Importantly, when we imagine what our ascended Lord is like, we need a balanced view, remembering the one who appears like both a Lion and Lamb (cf. Rev. 5), the one who is both cosmic Lord (Col. 1) but also “who has been tempted in every way, just like us” (Heb. 4:15).
As you study this theme, ask yourselves how well your congregation’s musical diet conveys these themes. Ask worshipers how they imagine what Jesus is doing today (we often fail to realize how active in prayer Jesus is today). Finally, ask whether and how your congregation celebrates Ascension Day. Most of us can do better at giving attention to this remarkable event.

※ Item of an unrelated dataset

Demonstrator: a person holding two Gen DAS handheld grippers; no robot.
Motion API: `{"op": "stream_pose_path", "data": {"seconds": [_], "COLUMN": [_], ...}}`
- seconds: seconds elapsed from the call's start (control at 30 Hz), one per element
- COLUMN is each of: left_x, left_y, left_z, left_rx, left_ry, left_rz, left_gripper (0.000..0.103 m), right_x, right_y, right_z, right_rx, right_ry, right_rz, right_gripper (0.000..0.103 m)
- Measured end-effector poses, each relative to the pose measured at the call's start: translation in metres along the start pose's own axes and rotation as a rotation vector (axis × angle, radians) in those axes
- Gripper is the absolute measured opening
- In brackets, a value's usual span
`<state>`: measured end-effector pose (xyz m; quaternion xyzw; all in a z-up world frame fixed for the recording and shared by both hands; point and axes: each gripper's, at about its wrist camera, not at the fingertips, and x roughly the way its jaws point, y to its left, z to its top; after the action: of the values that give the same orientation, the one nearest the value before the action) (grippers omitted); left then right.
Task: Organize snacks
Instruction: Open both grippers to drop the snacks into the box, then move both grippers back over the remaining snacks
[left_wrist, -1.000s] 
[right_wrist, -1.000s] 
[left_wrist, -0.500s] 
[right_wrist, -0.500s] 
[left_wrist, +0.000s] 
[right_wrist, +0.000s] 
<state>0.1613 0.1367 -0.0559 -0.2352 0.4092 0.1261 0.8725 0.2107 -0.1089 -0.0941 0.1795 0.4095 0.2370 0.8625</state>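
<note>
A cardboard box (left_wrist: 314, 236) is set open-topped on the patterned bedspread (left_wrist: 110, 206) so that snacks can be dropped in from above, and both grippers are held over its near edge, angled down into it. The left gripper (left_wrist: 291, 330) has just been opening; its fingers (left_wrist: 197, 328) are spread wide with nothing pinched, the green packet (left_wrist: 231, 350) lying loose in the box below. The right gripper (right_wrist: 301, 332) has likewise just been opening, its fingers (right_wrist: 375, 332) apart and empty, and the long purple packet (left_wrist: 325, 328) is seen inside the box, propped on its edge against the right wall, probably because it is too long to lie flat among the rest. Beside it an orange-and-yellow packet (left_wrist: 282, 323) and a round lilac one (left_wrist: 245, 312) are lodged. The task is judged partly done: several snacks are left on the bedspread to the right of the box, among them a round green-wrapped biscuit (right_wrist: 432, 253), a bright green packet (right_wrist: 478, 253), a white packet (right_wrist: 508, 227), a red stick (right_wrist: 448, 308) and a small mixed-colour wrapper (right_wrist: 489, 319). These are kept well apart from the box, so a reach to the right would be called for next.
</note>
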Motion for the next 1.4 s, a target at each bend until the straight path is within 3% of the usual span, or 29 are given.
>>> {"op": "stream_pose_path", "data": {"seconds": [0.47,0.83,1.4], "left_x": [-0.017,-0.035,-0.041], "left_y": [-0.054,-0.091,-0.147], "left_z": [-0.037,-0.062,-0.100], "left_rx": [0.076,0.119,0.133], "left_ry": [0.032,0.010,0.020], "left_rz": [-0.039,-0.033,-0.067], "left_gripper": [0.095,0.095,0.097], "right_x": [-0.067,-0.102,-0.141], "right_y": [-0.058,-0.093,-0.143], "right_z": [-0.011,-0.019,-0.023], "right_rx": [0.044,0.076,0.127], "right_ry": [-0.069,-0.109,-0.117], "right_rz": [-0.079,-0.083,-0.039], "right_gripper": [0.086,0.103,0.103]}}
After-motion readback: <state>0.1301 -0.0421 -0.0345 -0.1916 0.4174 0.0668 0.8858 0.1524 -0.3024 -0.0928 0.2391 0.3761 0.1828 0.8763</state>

And when we do celebrate Ascension, we need to do a better job of keeping in mind not only Christ’s ongoing role as King, but also his role as Priest (and Prophet). For more insights and practical suggestions on this theme, see Gerrit Scott Dawson’s Jesus Ascended: The Meaning of Christ’s Continuing Incarnation (Presbyterian and Reformed), and the fine article by Laura Smit in RW 79.
Q In a culture that is so obsessed with making and spending money, how can we promote excellent worship, but not promote the idea that it takes hundreds of thousands of dollars to worship God well?
A This troubling area resists easy answers and challenges nearly every community to reconsider common practices. In the last generation, the church has worked at bridging barriers of color, race, ethnicity, and gender. But we have not done well with socio-economic class. This may turn out to be the most vexing of all divisions among people.
How can we genuinely celebrate the gift of music that is possible at a cathedral or megachurch (the cathedrals of free church Protestantism), with all their resources, without implying that this worship is somehow better than the worship offered at the small congregation eight blocks from the cathedral or two suburbs over from the megachurch, across the tracks?
In 1853, Presbyterian Magazine extolled the virtues of Cincinnati’s new Seventh Presbyterian Church as having a belfry “not surpassed for richness and beauty, an interior illuminated by a superb chandelier of original design and chaste workmanship, and a gallery of the most costly and imaginate [sic] specimens of its kind.” All of this gentrifying language may be true, but the impression it creates is deeply troubling. One wonders how Christians in the next century may read the Internet-archived newspaper headlines about today’s worship practices.
Of course, these vexing economic questions can be wrongly used in an utterly Philistine way. Resources and the costly use of them in the service of God are not bad. What is bad is the persistent implication that it takes money to worship God truly.
Thoughtful consideration of the economic implications of our worship may lead congregations toward very different strategies. What if our cathedrals and megachurches hosted a festival service in which the orchestras, sound systems, and organs were set aside for a time as a witness to the virtue of Christian simplicity? What if large distributions of funds for worship practices were paired with equally large distributions of funds to communities with fewer resources? And what if the staffs of huge suburban churches and church-related colleges attended worship conferences at small, rural churches, eager to learn about the virtues of smallness and simplicity—rather than just the other way around?